# [DATASET EXTRACT]
= Beginning of Section =

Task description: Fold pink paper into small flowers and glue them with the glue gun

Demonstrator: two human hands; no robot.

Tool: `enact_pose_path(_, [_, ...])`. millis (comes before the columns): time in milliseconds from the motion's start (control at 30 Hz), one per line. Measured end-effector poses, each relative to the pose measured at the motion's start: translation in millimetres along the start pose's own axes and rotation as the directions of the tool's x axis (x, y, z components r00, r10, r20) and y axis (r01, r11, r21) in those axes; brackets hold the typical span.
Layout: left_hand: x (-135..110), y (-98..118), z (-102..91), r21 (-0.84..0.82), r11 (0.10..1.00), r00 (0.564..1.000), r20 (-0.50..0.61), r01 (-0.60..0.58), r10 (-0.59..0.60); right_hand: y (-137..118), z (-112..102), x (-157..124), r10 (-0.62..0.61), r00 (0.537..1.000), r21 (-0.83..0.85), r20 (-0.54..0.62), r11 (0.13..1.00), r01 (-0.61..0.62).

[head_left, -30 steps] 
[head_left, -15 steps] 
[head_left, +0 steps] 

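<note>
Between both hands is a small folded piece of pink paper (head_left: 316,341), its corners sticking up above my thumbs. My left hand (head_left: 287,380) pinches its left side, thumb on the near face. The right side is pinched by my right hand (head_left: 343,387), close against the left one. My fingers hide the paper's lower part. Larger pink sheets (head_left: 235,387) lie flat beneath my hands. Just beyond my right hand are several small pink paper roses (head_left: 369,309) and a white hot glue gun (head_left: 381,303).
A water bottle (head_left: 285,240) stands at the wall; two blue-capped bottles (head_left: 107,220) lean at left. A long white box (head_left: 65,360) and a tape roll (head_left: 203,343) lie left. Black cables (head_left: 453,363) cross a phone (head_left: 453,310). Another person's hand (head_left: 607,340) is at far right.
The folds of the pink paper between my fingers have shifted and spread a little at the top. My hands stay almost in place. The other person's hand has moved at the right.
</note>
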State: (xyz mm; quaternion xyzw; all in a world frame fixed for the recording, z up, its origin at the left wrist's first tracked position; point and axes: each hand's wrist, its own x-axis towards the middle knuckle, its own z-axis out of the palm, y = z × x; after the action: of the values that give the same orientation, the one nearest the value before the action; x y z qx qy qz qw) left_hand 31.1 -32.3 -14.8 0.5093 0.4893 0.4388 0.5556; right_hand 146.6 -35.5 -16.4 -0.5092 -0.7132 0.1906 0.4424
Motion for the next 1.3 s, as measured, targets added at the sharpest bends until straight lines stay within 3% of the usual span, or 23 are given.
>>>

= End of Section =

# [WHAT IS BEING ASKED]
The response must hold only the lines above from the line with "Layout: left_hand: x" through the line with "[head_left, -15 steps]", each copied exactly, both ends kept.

# [ANSWER TO THIS PROBLEM]
Layout: left_hand: x (-135..110), y (-98..118), z (-102..91), r21 (-0.84..0.82), r11 (0.10..1.00), r00 (0.564..1.000), r20 (-0.50..0.61), r01 (-0.60..0.58), r10 (-0.59..0.60); right_hand: y (-137..118), z (-112..102), x (-157..124), r10 (-0.62..0.61), r00 (0.537..1.000), r21 (-0.83..0.85), r20 (-0.54..0.62), r11 (0.13..1.00), r01 (-0.61..0.62).

[head_left, -30 steps] 
[head_left, -15 steps] 

This completes the exercise.